Au lever du soleil, l’homme sortit pour relever des pièges et la femme pour chercher de l’eau. C’est cet instant que choisit Iktomi l’araignée pour glisser le long de son fil de soie jusqu’à Tali Nohkati. Suspendue au-dessus de sa tête, elle souffla sur son front pour le réveiller. Alors qu’il ouvrait les yeux, Tali Nohkati s’étonna de ne pas revoir les branches qui lui avaient servi de ciel.

  • Est-ce la toile que tu as tissée durant la nuit ? demanda-t-il à l’araignée.

Iktomi, la muette, lui fit comprendre, à force de signes, que quatre vies n’y suffiraient pas. 

  • Mais alors, où m’as-tu emmené pendant que je dormais ? demanda encore Tali Nohkati.
  • C’est plutôt moi qui t’ai trouvé ici ! 
  • Ici, où est-ce ? voulu savoir Tali Nohkati. 
  • Ici, c’est le pays de tes semblables.

Tali Nohkati n’arrivait pas à le croire. Enfin ! Enfin, il était arrivé !  

  • Où sont-ils ? 

Iktomi poussa la toile du tipi et d’un bon, Tali Nohkati se retrouva dehors.

Le ciel était clair. Autour d’un foyer où s’affairaient quelques femmes, plusieurs tipis étaient disposés en cercle. Des enfants s’amusaient à se poursuivre. Soudain, tous les regards se posèrent sur lui. Le visage souriant de Tali Nohkati les invita à le rejoindre et le couple qui l’avait hébergé en fit autant.

Dans un brouhaha, Tali Nohkati fut assailli de questions. Tous voulaient savoir qui il était. D’où il venait.

Reconnaissant les mots que Zia Zia, le serpent à sonnettes, lui avait enseignés, Tali Nohkati, heureux, se présenta. Les femmes lui apportèrent à manger et à boire. Les enfants voulaient l’entraîner dans leurs jeux sans attendre.

Enfin, quand le jour déclina, toute la tribu se retrouva pour une longue veillée autour du feu. Et près de Rakenika, l’homme qui l’avait trouvé, Tali Nohkati raconta son grand voyage. Plusieurs soirs durant, Yupik et son ourson, la banquise et les hautes parois de glace, les entrailles d’Atii la baleine, les louveteaux de la forêt profonde, les grandes plaines d’Atsina et le désert brûlant de Zia Zia fascinèrent les membres de la tribu.

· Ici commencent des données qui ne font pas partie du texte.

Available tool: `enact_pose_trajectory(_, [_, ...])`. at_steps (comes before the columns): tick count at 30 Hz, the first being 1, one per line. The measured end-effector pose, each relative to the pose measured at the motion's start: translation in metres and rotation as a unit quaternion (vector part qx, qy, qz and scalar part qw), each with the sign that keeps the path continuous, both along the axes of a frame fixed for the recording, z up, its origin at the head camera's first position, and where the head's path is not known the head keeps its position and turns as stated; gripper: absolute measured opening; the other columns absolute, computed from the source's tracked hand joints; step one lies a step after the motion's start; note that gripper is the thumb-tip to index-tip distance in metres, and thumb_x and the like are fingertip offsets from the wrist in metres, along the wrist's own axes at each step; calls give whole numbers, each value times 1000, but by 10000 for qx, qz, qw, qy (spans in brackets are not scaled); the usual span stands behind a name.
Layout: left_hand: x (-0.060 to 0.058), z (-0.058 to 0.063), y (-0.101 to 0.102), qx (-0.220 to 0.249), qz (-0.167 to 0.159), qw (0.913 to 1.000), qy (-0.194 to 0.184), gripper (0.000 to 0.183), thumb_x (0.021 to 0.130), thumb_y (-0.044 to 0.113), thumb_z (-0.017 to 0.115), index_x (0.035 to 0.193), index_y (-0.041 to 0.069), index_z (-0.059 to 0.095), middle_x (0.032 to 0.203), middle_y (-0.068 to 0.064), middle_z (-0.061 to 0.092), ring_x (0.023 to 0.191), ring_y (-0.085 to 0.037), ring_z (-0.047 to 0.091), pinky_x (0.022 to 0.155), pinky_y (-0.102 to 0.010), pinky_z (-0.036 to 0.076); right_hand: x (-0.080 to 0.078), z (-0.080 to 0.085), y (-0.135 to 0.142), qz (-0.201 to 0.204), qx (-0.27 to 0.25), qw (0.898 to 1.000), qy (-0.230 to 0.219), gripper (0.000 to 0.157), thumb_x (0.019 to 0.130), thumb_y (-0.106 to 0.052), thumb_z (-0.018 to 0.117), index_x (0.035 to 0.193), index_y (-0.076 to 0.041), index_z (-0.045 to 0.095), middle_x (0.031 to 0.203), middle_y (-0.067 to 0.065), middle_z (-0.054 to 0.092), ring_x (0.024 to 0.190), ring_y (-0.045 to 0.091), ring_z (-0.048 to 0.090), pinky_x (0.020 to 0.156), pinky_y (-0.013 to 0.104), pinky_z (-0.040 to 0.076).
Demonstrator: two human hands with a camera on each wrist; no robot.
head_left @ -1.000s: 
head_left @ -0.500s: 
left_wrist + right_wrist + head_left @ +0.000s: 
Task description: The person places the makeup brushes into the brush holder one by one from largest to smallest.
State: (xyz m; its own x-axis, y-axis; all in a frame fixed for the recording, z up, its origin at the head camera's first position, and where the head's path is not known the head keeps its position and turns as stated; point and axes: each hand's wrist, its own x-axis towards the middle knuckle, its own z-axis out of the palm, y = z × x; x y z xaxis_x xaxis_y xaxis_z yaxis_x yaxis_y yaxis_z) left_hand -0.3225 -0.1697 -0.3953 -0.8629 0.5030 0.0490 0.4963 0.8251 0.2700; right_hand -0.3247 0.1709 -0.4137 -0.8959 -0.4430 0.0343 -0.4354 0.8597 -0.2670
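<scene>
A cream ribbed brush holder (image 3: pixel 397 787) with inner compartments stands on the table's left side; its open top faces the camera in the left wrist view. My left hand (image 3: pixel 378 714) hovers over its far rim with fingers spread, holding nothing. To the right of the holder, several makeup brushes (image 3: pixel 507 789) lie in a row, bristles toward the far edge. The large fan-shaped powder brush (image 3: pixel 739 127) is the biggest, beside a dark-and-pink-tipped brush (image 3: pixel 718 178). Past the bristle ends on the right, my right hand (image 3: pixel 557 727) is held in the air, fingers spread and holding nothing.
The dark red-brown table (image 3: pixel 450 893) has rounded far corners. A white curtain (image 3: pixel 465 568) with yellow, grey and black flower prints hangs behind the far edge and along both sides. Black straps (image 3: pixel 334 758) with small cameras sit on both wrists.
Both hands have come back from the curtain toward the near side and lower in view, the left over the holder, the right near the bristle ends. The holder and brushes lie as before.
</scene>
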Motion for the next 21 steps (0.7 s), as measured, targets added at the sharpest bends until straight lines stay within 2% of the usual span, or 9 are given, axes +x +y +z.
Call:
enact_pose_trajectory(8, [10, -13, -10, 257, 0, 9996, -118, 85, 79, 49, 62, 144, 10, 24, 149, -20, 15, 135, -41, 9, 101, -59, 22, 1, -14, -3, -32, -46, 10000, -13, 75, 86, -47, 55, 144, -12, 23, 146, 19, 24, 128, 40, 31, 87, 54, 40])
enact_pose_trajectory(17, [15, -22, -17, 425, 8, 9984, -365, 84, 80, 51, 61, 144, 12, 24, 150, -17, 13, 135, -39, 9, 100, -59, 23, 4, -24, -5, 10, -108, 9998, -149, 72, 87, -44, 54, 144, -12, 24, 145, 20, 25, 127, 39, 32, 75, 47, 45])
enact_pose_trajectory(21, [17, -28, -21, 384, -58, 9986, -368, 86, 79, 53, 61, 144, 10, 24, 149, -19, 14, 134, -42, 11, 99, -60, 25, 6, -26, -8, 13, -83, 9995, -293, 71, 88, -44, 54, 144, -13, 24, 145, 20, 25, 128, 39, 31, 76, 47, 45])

Au terme de ce récit, Rakenika prit la parole :

  • Tali Nohkati ! Tali Nohkati ! Ton nom ne laisse pas deviner tous les chemins que tu as pris. D’où vient-il alors ? Qui te l’a donné ?
  • Hélas ! répondit l’enfant. Ma mémoire est incertaine. De ce temps lointain, il ne me reste que quelques ombres : la main de mon père sur mon épaule, le sourire de ma mère mais surtout un souffle brûlant, un souffle qui les emporte et qui me laisse seul au monde, si seul. Et si …

Mais Tali Nohkati n’eut pas le temps de terminer sa phrase. Rakenika voyant les larmes jaillir à l’évocation de ses souvenirs, se leva et déclara : 

  • Seul, tu ne l’es plus aujourd’hui. Puisque ta course, sous le soleil et les étoiles, t’a porté jusqu’ici, nous t’adoptons. Avec le temps et par tes actes, tu deviendras notre semblable.

Et se tournant vers les autres membres, il ajouta :

  • Si l’un d’entre vous s’y oppose, qu’il jette une poignée de terre dans le feu.

Personne ne jeta de terre dans les flammes.

En signe de reconnaissance, les hommes, les femmes et les enfants s’approchèrent de Tali Nohkati et posèrent leurs mains sur son cœur.

Ce soir-là, Rakenika ne parla pas des opales de feu.  Ce soir-là, il laissa Tali Nohkati, naître une seconde fois.

Et comme au commencement, la lune ronde brilla dans le ciel et Coyote chanta dans la nuit.